Recorded information:
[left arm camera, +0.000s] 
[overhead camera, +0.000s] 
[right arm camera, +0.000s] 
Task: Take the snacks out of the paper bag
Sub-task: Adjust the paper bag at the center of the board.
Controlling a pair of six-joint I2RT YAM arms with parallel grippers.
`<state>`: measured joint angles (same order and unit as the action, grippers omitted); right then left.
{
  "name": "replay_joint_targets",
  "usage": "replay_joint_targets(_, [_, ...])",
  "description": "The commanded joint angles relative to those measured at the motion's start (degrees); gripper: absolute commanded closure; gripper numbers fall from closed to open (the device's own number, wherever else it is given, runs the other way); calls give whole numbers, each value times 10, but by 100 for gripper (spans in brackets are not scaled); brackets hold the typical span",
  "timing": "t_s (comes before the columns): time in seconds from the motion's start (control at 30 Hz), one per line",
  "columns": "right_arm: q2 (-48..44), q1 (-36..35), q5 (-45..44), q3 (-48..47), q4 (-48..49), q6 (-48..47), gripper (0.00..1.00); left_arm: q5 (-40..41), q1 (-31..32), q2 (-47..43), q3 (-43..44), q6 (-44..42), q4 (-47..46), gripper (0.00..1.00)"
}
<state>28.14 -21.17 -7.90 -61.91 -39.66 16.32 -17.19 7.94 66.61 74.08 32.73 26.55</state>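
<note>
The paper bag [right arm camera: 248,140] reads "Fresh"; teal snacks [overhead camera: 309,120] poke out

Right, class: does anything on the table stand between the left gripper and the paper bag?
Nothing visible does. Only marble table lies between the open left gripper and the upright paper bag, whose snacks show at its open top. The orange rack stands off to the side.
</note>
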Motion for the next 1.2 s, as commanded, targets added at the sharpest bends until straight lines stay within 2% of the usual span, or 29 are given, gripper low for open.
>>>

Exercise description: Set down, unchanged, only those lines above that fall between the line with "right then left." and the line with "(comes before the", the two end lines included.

Your solution:
`<state>`: measured joint angles (same order and unit as the action, grippers omitted); right then left.
{
  "name": "replay_joint_targets",
  "usage": "replay_joint_targets(_, [_, ...])",
  "description": "The commanded joint angles relative to those measured at the motion's start (degrees); gripper: absolute commanded closure; gripper numbers fall from closed to open (the device's own number, wherever else it is given, runs the other way); calls give whole numbers, each value times 10, but by 100 for gripper (spans in brackets are not scaled); brackets hold the typical span",
  "timing": "t_s (comes before the columns): time in seconds from the motion's start (control at 30 Hz), one per line",

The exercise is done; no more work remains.